> _Task directions_
With pictures omitted, output the records below exactly as they appear.

> _Records shown_
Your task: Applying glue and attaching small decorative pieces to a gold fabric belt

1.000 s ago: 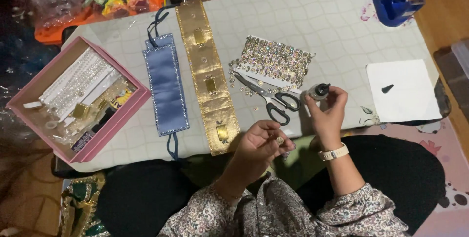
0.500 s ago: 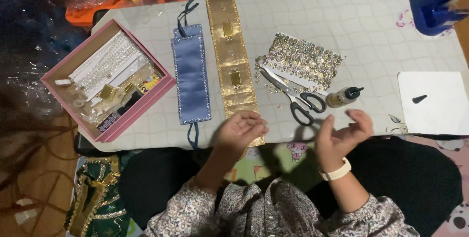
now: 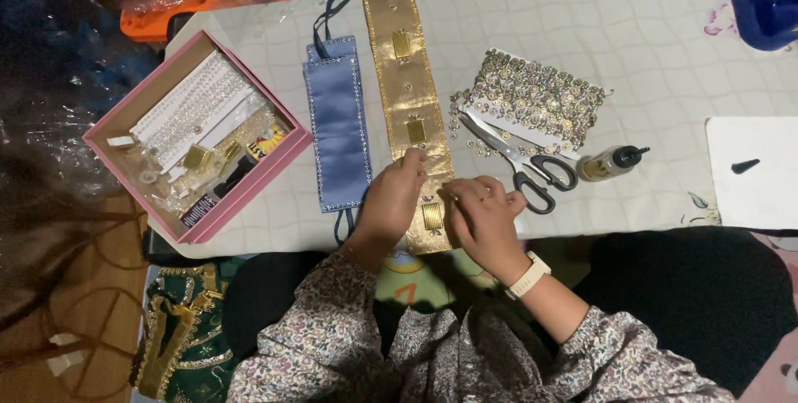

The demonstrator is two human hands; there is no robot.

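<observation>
Where the table's near edge meets the person's lap, the gold fabric strip [image 3: 409,104] lies lengthwise, its near end under both hands. Left hand [image 3: 394,195]: fingers together, pressed flat on the strip's left edge. Right hand [image 3: 485,213]: fingers curled together beside a rectangular gold ornament [image 3: 432,216]. Adjacent: blue satin strip [image 3: 337,125], scissors [image 3: 519,164], small glue bottle [image 3: 611,162], sequin trim [image 3: 536,97], pink box [image 3: 195,133].
</observation>
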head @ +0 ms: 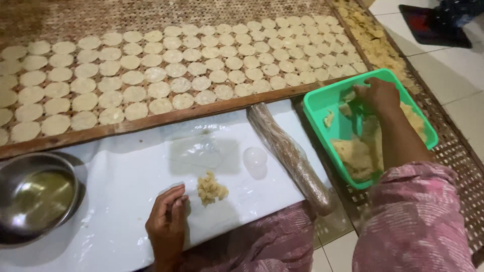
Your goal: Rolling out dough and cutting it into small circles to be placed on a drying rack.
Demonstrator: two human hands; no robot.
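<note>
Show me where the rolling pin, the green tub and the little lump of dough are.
rolling pin (290, 153), head view, middle of its plastic-wrapped barrel.
green tub (322, 100), head view, bare near-left corner of its rim.
lump of dough (210, 189), head view, centre of the crumbly pile on the white sheet.

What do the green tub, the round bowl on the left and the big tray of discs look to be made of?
The green tub looks like plastic: even bright colour, thin moulded rim. The bowl looks like metal, probably steel, since it is grey and mirror-shiny. The tray looks like a wooden frame around a woven, probably bamboo, mat, going by its brown grain and lattice weave.
</note>
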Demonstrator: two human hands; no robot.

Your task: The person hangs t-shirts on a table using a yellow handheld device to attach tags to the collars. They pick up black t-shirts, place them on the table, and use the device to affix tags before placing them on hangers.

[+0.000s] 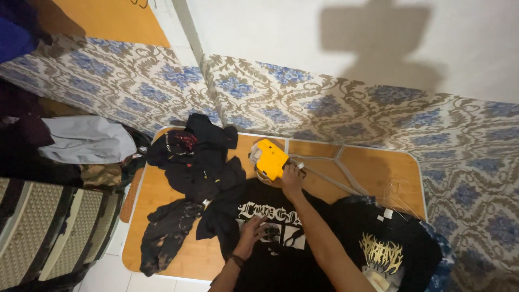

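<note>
Wooden table: right hand on yellow iron

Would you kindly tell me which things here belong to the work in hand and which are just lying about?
In hand:
right hand on yellow iron
left hand on black printed shirt

Lying about:
dark clothes heap
wire hangers
second printed shirt
grey garment
</note>
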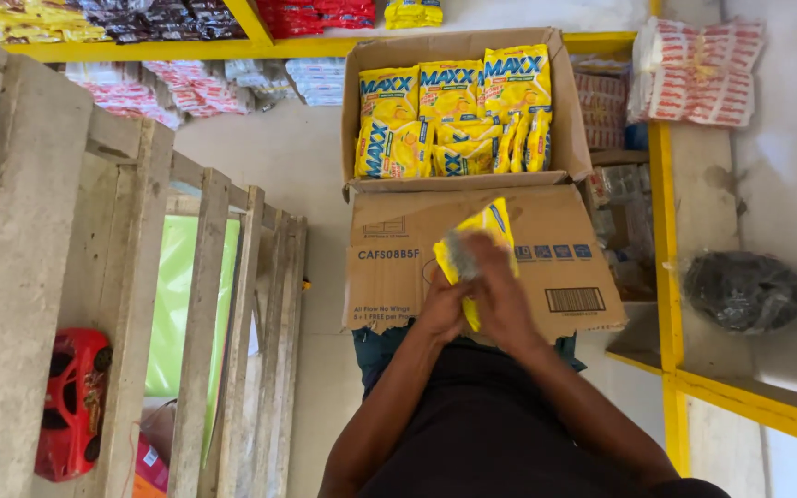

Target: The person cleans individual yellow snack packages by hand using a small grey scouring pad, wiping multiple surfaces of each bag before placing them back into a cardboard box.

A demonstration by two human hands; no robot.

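Note:
Both my hands hold a small stack of yellow snack packets (483, 229) just in front of my body, above the lower flap of an open cardboard box (565, 148). My left hand (443, 309) grips the stack from below left. My right hand (495, 286) wraps over it from the right, fingers across the top packet. Inside the box lie several more yellow packets (449, 115) with blue lettering, some flat and some standing on edge at the right.
A wooden slatted crate frame (140, 304) stands at left, with a red toy car (71, 401) beside it. Yellow-edged shelves (666, 277) at right hold a dark bagged bundle (742, 290) and red-and-white packets (698, 74). More packaged goods line the far shelf (140, 46).

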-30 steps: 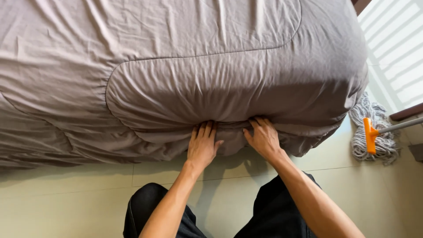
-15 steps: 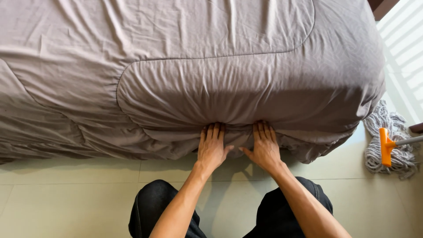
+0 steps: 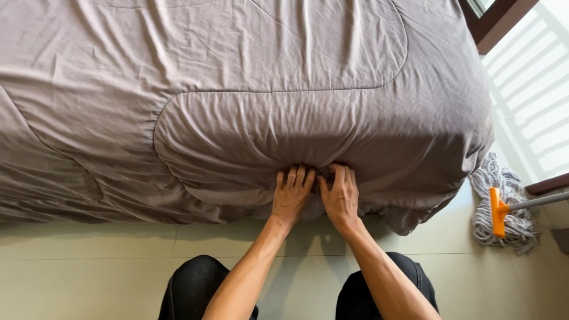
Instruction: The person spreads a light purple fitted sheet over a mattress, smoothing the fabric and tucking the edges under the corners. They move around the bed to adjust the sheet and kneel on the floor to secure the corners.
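Note:
A grey-mauve quilted comforter (image 3: 249,106) covers the bed and hangs down its near side. My left hand (image 3: 291,194) and my right hand (image 3: 340,195) lie side by side against the hanging part, fingers pointing up and curled into the fabric, which bunches into folds above them. The fingertips press into a dark crease, so whether fabric is pinched in them is unclear. My knees in dark trousers (image 3: 195,290) show at the bottom of the view.
Pale floor tiles (image 3: 89,266) run along the bed's near side. A string mop (image 3: 504,204) with an orange clamp and a grey handle lies on the floor at the right. A dark wooden frame (image 3: 495,24) stands at the top right, with sunlit stripes beside it.
Both hands have moved closer together and a little higher on the comforter's hanging side. The fabric above them is more bunched.

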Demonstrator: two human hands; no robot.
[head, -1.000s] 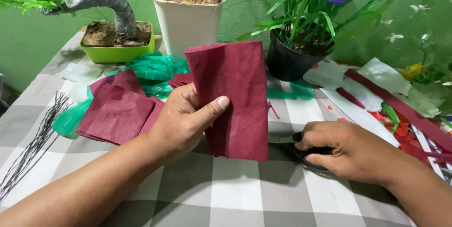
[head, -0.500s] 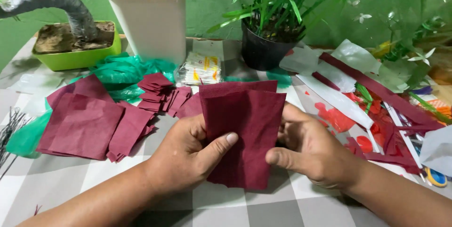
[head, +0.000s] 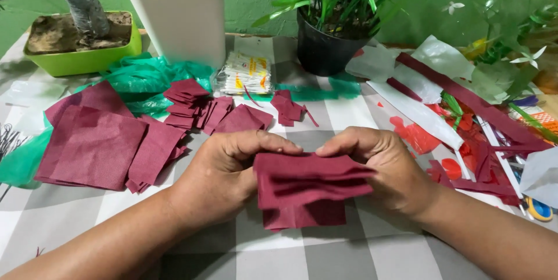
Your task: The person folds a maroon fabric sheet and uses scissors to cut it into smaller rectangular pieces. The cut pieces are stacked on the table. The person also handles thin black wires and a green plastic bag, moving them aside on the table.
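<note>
Pinching a folded dark red fabric sheet (head: 311, 190) between them, left hand (head: 224, 178) and right hand (head: 386, 169) grip its top edge above the checked tabletop's (head: 325, 257) near edge.

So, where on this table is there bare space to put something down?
The checked cloth is bare in front of the left hand and right hand, below the folded maroon piece. Another bare strip lies between the small maroon squares and the red scraps. The left side under the large maroon sheets and the right edge are crowded.
</note>
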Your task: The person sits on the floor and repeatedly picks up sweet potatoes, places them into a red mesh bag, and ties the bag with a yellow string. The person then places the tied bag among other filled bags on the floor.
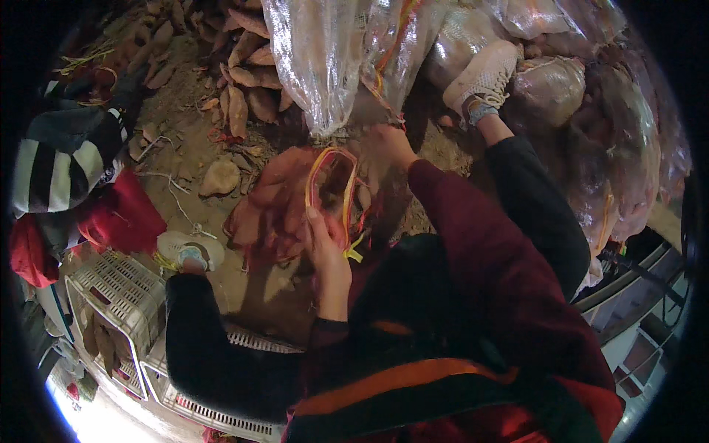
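Note:
My left hand (330, 257) grips a yellow-and-red strap loop (316, 177) that stands up over a crumpled red mesh sack (266, 207) on the dirt floor. A yellow strap end sticks out beside that hand. Further forward, my right hand (390, 145) is curled and blurred at the gathered lower end of a translucent plastic sack (316, 66). Whether its fingers hold anything cannot be made out. Another yellow-and-red strap (385, 63) runs down the plastic and ends close to my right hand.
Loose sweet potatoes (238, 111) lie ahead on the left. Filled plastic sacks (548, 91) are piled on the right, near my right shoe (482, 77). White plastic crates (119, 288) stand at left and behind. A person in striped clothing (61, 166) is at far left.

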### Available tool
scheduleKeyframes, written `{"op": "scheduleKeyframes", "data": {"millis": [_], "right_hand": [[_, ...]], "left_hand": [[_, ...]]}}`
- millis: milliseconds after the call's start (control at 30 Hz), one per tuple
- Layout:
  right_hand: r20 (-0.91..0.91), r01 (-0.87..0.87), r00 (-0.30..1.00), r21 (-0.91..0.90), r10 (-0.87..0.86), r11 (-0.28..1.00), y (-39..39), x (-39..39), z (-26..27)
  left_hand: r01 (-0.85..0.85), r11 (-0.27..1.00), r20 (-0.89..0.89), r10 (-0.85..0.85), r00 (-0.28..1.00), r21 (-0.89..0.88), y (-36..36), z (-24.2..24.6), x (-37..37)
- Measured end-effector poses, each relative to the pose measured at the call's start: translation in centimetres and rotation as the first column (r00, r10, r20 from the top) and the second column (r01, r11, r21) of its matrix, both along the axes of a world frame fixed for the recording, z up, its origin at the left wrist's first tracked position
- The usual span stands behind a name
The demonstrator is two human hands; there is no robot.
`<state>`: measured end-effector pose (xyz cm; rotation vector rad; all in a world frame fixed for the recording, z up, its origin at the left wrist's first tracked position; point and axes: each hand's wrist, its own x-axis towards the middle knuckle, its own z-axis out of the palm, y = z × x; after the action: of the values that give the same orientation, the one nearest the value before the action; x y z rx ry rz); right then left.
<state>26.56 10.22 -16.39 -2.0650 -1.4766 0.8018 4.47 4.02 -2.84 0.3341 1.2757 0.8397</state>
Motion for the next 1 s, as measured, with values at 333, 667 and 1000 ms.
{"op": "scheduleKeyframes", "data": {"millis": [333,667,1000], "right_hand": [[0.623,-0.167,0.720,-0.271,0.305,0.948,6.2,1.0,-7.6],[-0.027,-0.271,0.957,-0.448,0.290,0.852,2.6,3.3,4.5],[0.265,-0.624,0.723,-0.148,0.638,0.767,-0.4,-0.4,16.5]], "left_hand": [[0.141,0.965,-0.209,-0.188,0.960,-0.222,1.5,1.6,0.0],[-0.036,0.999,0.098,0.036,0.995,-0.002,-0.6,-1.3,-0.5],[-0.109,0.993,-0.019,0.110,0.994,0.054,-1.1,-0.8,0.7]]}}
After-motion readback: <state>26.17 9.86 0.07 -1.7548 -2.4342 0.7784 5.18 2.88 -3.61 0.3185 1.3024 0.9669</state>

> _Answer to this task_
Your task: Applying glue and attaching small decorative pieces to a gold fabric belt

1.000 s ago: 
0.500 s ago: 
now: 

The demonstrator is two human hands; there is no robot.

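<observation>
Where the table's near edge meets the person's lap, the gold fabric strip [image 3: 409,104] lies lengthwise, its near end under both hands. Left hand [image 3: 394,195]: fingers together, pressed flat on the strip's left edge. Right hand [image 3: 485,213]: fingers curled together beside a rectangular gold ornament [image 3: 432,216]. Adjacent: blue satin strip [image 3: 337,125], scissors [image 3: 519,164], small glue bottle [image 3: 611,162], sequin trim [image 3: 536,97], pink box [image 3: 195,133].
</observation>
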head @ +0 ms: 
Your goal: Rolling out dough and cutting it into small circles to be placed on a drying rack.
Demonstrator: two human hands; no robot.
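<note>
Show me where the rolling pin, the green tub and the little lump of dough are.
rolling pin (290, 153), head view, middle of its plastic-wrapped barrel.
green tub (322, 100), head view, bare near-left corner of its rim.
lump of dough (210, 189), head view, centre of the crumbly pile on the white sheet.

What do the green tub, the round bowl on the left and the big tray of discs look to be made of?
The green tub looks like plastic: even bright colour, thin moulded rim. The bowl looks like metal, probably steel, since it is grey and mirror-shiny. The tray looks like a wooden frame around a woven, probably bamboo, mat, going by its brown grain and lattice weave.
</note>
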Demonstrator: two human hands; no robot.

Your task: The person hangs t-shirts on a table using a yellow handheld device to attach tags to the collars. They pick up black t-shirts, place them on the table, and use the device to affix tags before placing them on hangers.

[+0.000s] 

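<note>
Wooden table: right hand on yellow iron

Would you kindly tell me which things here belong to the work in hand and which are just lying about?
In hand:
right hand on yellow iron
left hand on black printed shirt

Lying about:
dark clothes heap
wire hangers
second printed shirt
grey garment
</note>
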
Target: The person cleans individual yellow snack packages by hand using a small grey scouring pad, wiping multiple surfaces of each bag before placing them back into a cardboard box.

A demonstration by two human hands; no robot.

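Note:
Both my hands hold a small stack of yellow snack packets (483, 229) just in front of my body, above the lower flap of an open cardboard box (565, 148). My left hand (443, 309) grips the stack from below left. My right hand (495, 286) wraps over it from the right, fingers across the top packet. Inside the box lie several more yellow packets (449, 115) with blue lettering, some flat and some standing on edge at the right.
A wooden slatted crate frame (140, 304) stands at left, with a red toy car (71, 401) beside it. Yellow-edged shelves (666, 277) at right hold a dark bagged bundle (742, 290) and red-and-white packets (698, 74). More packaged goods line the far shelf (140, 46).
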
-30 steps: 
-15 steps: 
+0 steps: 
Instruction: The person spreads a light purple fitted sheet over a mattress, smoothing the fabric and tucking the edges under the corners. They move around the bed to adjust the sheet and kneel on the floor to secure the corners.
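Note:
A grey-mauve quilted comforter (image 3: 249,106) covers the bed and hangs down its near side. My left hand (image 3: 291,194) and my right hand (image 3: 340,195) lie side by side against the hanging part, fingers pointing up and curled into the fabric, which bunches into folds above them. The fingertips press into a dark crease, so whether fabric is pinched in them is unclear. My knees in dark trousers (image 3: 195,290) show at the bottom of the view.
Pale floor tiles (image 3: 89,266) run along the bed's near side. A string mop (image 3: 504,204) with an orange clamp and a grey handle lies on the floor at the right. A dark wooden frame (image 3: 495,24) stands at the top right, with sunlit stripes beside it.
Both hands have moved closer together and a little higher on the comforter's hanging side. The fabric above them is more bunched.
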
Demonstrator: two human hands; no robot.
[head, -1.000s] 
[head, -0.500s] 
[head, +0.000s] 
Your task: The person folds a maroon fabric sheet and uses scissors to cut it into smaller rectangular pieces. The cut pieces are stacked on the table. The person also handles thin black wires and a green plastic bag, moving them aside on the table.
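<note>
Pinching a folded dark red fabric sheet (head: 311, 190) between them, left hand (head: 224, 178) and right hand (head: 386, 169) grip its top edge above the checked tabletop's (head: 325, 257) near edge.

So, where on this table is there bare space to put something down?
The checked cloth is bare in front of the left hand and right hand, below the folded maroon piece. Another bare strip lies between the small maroon squares and the red scraps. The left side under the large maroon sheets and the right edge are crowded.
</note>
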Your task: The person sits on the floor and repeatedly picks up sweet potatoes, places them into a red mesh bag, and ties the bag with a yellow string. The person then places the tied bag among other filled bags on the floor.
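Note:
My left hand (330, 257) grips a yellow-and-red strap loop (316, 177) that stands up over a crumpled red mesh sack (266, 207) on the dirt floor. A yellow strap end sticks out beside that hand. Further forward, my right hand (390, 145) is curled and blurred at the gathered lower end of a translucent plastic sack (316, 66). Whether its fingers hold anything cannot be made out. Another yellow-and-red strap (385, 63) runs down the plastic and ends close to my right hand.
Loose sweet potatoes (238, 111) lie ahead on the left. Filled plastic sacks (548, 91) are piled on the right, near my right shoe (482, 77). White plastic crates (119, 288) stand at left and behind. A person in striped clothing (61, 166) is at far left.
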
### Available tool
scheduleKeyframes, written `{"op": "scheduleKeyframes", "data": {"millis": [_], "right_hand": [[_, ...]], "left_hand": [[_, ...]]}}`
- millis: milliseconds after the call's start (control at 30 Hz), one per tuple
- Layout:
  right_hand: r20 (-0.91..0.91), r01 (-0.87..0.87), r00 (-0.30..1.00), r21 (-0.91..0.90), r10 (-0.87..0.86), r11 (-0.28..1.00), y (-39..39), x (-39..39), z (-26..27)
  left_hand: r01 (-0.85..0.85), r11 (-0.27..1.00), r20 (-0.89..0.89), r10 (-0.85..0.85), r00 (-0.28..1.00), r21 (-0.89..0.88), y (-36..36), z (-24.2..24.6), x (-37..37)
- Measured end-effector poses, each relative to the pose measured at the call's start: translation in centimetres and rotation as the first column (r00, r10, r20 from the top) and the second column (r01, r11, r21) of its matrix, both along the axes of a world frame fixed for the recording, z up, its origin at the left wrist's first tracked position
- The usual span stands behind a name
The demonstrator is two human hands; there is no robot.
`<state>`: measured end-effector pose (xyz cm; rotation vector rad; all in a world frame fixed for the recording, z up, its origin at the left wrist's first tracked position; point and axes: each hand's wrist, its own x-axis towards the middle knuckle, its own z-axis out of the palm, y = z × x; after the action: of the values that give the same orientation, the one nearest the value before the action; x y z rx ry rz); right then left.
<state>26.56 10.22 -16.39 -2.0650 -1.4766 0.8018 4.47 4.02 -2.84 0.3341 1.2757 0.8397</state>
Motion for the next 1 s, as measured, with values at 333, 667 and 1000 ms.
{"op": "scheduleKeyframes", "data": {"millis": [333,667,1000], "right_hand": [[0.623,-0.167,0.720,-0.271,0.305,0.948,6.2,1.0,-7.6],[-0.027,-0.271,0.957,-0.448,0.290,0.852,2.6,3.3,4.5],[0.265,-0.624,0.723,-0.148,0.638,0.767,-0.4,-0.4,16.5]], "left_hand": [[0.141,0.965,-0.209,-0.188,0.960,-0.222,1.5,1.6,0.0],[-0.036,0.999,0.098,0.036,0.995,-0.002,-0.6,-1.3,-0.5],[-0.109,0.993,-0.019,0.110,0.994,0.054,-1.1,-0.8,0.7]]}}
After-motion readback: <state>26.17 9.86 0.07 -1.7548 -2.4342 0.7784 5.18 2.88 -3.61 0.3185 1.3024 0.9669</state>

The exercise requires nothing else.